Kin
by Tayari Jones
13 May 2026
I spotted the hardback of this as a new release on a bookshop shelf and couldn’t resist buying it as I’d really enjoyed An American Marriage and Silver Sparrow by the same author and hoped for more of the same. I wasn’t disappointed. It’s a cracking story and well worth reading.
We’re in smalltown Louisiana in the 1950s. Vernice’s mother is killed by her father when she’s a baby and Annie’s mother skips town. Annie’s grandmother ends up bringing up both the girls who regard themselves as “cradle friends”, as close as sisters. The story begins as they are both about to leave town. Annie is off on a road trip to search for her mother who she believes to be in Memphis, and Vernice, who Annie calls Niecy, is heading for college.
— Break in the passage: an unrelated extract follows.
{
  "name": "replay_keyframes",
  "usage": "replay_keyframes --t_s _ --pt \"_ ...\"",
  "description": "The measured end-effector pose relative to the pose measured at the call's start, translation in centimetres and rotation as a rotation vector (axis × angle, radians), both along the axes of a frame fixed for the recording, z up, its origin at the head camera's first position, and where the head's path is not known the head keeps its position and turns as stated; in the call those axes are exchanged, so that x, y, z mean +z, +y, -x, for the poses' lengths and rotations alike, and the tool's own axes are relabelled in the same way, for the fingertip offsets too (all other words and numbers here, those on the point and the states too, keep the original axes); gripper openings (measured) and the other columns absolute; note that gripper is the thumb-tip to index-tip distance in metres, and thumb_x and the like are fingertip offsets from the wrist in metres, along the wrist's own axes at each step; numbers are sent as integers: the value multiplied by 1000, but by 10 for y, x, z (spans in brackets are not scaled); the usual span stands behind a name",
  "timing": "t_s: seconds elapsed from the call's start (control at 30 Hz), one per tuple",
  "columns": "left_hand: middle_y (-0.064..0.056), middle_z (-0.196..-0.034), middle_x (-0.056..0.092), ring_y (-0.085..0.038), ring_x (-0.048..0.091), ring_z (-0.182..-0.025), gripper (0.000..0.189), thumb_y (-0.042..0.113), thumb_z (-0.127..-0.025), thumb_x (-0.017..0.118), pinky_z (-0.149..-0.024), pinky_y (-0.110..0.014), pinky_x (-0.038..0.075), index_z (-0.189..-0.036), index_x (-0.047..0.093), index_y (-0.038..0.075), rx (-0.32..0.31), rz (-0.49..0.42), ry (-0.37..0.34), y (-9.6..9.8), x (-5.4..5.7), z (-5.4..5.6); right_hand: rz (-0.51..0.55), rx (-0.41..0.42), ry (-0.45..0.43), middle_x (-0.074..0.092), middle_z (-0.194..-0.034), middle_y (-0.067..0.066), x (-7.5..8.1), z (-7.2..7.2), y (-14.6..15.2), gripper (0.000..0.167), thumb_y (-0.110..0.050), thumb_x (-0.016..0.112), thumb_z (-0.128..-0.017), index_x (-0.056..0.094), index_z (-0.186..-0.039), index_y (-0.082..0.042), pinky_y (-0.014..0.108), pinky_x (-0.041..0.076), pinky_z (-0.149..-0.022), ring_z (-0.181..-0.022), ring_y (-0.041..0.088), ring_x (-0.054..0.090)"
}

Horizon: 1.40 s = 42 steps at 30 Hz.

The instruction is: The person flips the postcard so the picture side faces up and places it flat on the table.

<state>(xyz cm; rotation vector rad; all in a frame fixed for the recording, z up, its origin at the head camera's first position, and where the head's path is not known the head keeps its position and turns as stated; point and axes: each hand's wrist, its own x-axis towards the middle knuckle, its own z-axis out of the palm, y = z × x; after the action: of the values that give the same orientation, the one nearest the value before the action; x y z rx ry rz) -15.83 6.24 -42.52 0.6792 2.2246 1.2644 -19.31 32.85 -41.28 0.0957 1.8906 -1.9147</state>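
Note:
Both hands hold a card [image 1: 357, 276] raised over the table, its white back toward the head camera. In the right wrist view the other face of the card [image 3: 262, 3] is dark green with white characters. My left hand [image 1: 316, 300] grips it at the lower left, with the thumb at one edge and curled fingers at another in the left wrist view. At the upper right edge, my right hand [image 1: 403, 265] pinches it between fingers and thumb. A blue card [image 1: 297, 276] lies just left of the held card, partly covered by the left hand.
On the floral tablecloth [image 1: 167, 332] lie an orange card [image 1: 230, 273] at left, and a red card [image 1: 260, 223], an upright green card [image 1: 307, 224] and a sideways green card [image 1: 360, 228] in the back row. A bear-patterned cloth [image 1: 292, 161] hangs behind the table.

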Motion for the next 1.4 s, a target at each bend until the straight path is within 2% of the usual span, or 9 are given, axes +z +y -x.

The treatment of the two Black girls in segregated America is really painful to read in places. Which is as it should be. Being inside the head of Niecy as she accidentally sits in the whites only section of the Greyhound bus and gets treated abominably as a result made me cry. And it wasn’t the only time the book made me cry. So I guess that’s a content warning; it’s not an easy feel-good kind of a read but I’m glad that injustice upsets me. Because it upset me it’s been really hard book to try and write anything down about, but I think it’ll be one that sticks with me for a long time.